Ponto final

Parece que agora acertaram a dose de Gardenal. Mas por via das dúvidas, deram-lhe também um charuto de cannabis, que ele aproveitou até o talo, deixando-se inclusive fotografar com um resto do artefato entre os dedos. 

O resultado desse duplo ato é que o paciente pôs o galho dentro, tão rapidamente quanto o erguera para fustigar, uma semana atrás, o ministro Xandão, o presidente Lula, as instituições, a democracia brasileira, nossa liberdade de expressão e o escambau. 

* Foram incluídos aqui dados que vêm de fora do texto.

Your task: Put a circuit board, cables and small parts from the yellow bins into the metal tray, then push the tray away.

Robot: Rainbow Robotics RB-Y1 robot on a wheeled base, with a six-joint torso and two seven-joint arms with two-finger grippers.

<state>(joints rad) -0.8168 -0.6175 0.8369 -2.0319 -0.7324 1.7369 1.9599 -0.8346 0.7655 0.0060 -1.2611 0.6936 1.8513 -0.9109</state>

Os advogados do X fizeram chegar ontem à Suprema Corte e ao TSE uma informação oficial segundo a qual o X cumprirá todas as ordens emanadas, já vindas ou por vir, dos dois órgãos máximos do Judiciário brasileiro em matéria constitucional e eleitoral. Assim, curto e grosso e ponto final. 

Antigamente, era a Europa que se curvava ante as mais criativas idéias brasileiras. Hoje, é o bilionário que coleciona algo em torno de US$ 190 bilhões  em seu portfólio patrimonial. O valor representa quase um décimo do PIB brasileiro de 2023 (que foi de US$ 2 trilhões e uns quebrados). 

Elon Musk anda nervoso por conta de perdas bilionárias nos seus negócios mais conhecidos, como a Tesla, o X, a SpaceX e a Starlink. Além disso, seu ídolo Donald Trump começa a responder ao processo de falsificação de assinaturas e documentos da contabilidade de suas empresas para esconder a propina que pagou a uma starlet pornô com quem andou pulando a cerca na vigência de seu casamento com Melanie, durante a campanha eleitoral de 2016. 

Tudo junto e misturado balança o coreto do bilionário que quer desembarcar em Marte ou Vênus nos próximos anos – ainda não se sabe bem qual o destino, afinal. 

Não recomendo nenhum dos dois aos também bilionários que pretendem se aboletar no foguete. Vênus é lindo de ver da Terra ao pôr do sol. Mas seu brilho encantador esconde um forno abrasador que chega aos 450 graus celsius na superfície, com brisas de 200 km/h para refrescar. Ou se morre fritado em instantes, ou se sai voando para o espaço à velocidade de um bólido desembestado, mal se abra a porta do módulo de descida da SpaceX.

Marte, por sua vez, é gelado como um frigorífico hermeticamente fechado e não tem atmosfera nem para se defender da radioatividade solar, muito menos para respirar. Toda a água e todo o ar se foram para o espaço, por força de um fenômeno que aqui os políticos da direita e extrema direita desdenham, e os cientistas não se cansam de explicar: o superaquecimento global causado por gases do efeito estufa. Quem descer por lá terá de se contentar em virar uma pedra de gelo no primeiro instante e morrer da radiação no segundo. Não vai dar nem para ver a paisagem num piscar de olhos. 

Não sei o que leva os excêntricos biliardários a encher os bolsos de Musk comprando bilhetes aéreos para destinos tão devastadores. Se fosse para descer na Lua, vá lá. É nossa amiga mais sexy no cosmos. De lá se vê um belíssimo planeta azul, enorme e brilhante, dominando o escuro horizonte do espaço. 

Da Lua, sim, poderiam escrever poemas de amor à nossa Terra. Até aqui, único lugar desta galáxia que borbulha de vida inteligente, capaz de cometer as maiores atrocidades mas, ao mesmo tempo, fazer a poesia de Schiller, uma página de Albert Camus em Les Noces ou a serenata de Schubert na Ständchen convertida ao piano por Liszt e magistralmente interpretada por Katya Buniatishvili. 

Ouvi-la — é de graça, no YouTube — é mais, muito mais do que voar para a Lua. 

Nelson Merlin  é jornalista aposentado e sonhador.